◆ **Prompt**
Could you output the whole listing exactly as it stands, minus any images?

◆ **Data extract**
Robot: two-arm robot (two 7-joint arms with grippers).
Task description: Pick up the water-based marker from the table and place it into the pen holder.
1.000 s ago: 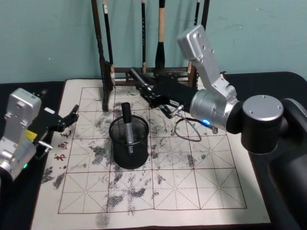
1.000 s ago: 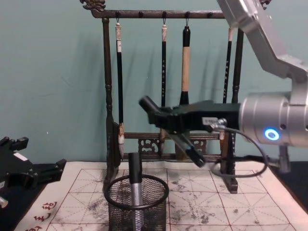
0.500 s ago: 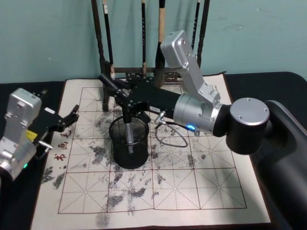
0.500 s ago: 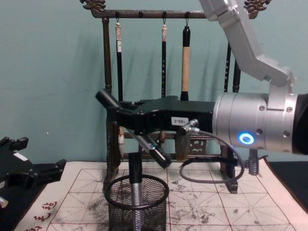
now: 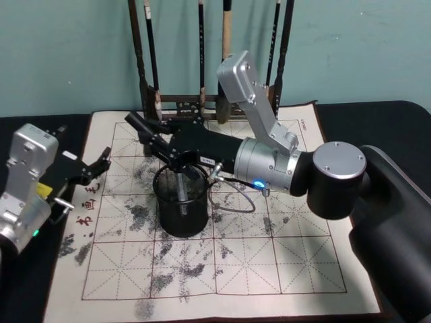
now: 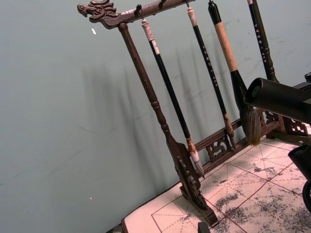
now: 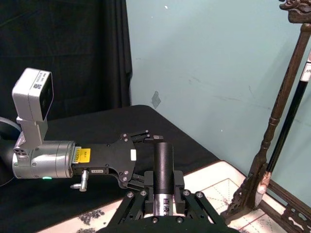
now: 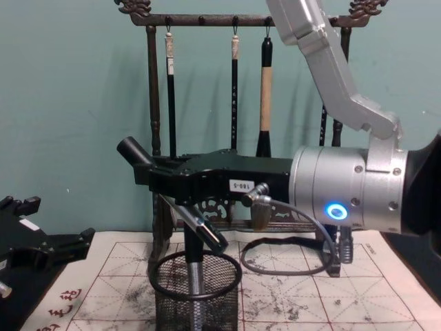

◆ **Result**
Robot: two-arm robot (two 7-joint arms with grippers).
Task description: Pick up the water-based marker from the table and place it into the pen holder.
1.000 s ago: 
1.000 s ago: 
0.500 s ago: 
0.500 s ago: 
now: 
now: 
now: 
now: 

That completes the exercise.